== Exercise details ==
Please transcribe the data that follows exactly, from its first line through the line that contains "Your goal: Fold".

==== Data provided

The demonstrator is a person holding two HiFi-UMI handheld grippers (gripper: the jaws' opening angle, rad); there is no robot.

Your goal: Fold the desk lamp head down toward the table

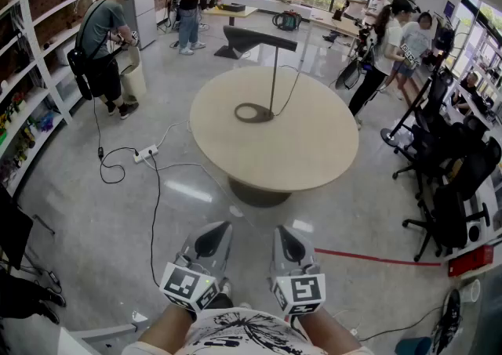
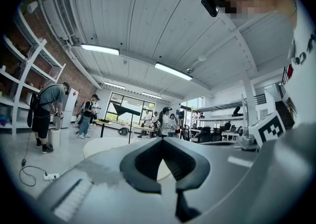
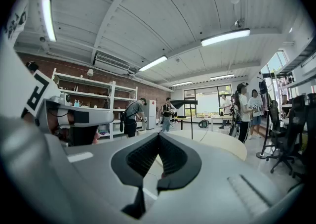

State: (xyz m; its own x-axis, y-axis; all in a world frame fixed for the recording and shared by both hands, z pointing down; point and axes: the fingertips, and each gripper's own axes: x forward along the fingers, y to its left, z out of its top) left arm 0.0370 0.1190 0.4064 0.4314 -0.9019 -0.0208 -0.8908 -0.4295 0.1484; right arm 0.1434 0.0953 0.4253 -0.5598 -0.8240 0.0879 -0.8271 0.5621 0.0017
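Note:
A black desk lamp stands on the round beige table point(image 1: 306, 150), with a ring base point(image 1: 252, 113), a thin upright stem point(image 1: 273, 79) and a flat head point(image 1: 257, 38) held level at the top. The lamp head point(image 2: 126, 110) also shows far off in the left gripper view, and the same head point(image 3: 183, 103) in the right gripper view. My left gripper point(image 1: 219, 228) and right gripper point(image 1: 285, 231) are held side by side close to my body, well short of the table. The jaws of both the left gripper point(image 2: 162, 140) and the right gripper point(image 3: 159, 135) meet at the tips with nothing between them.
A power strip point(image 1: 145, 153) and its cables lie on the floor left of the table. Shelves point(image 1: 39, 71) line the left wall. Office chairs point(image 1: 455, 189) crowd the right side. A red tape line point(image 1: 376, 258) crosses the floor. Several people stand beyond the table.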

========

== Response for this exercise ==
The demonstrator is a person holding two HiFi-UMI handheld grippers (gripper: the jaws' opening angle, rad); there is no robot.

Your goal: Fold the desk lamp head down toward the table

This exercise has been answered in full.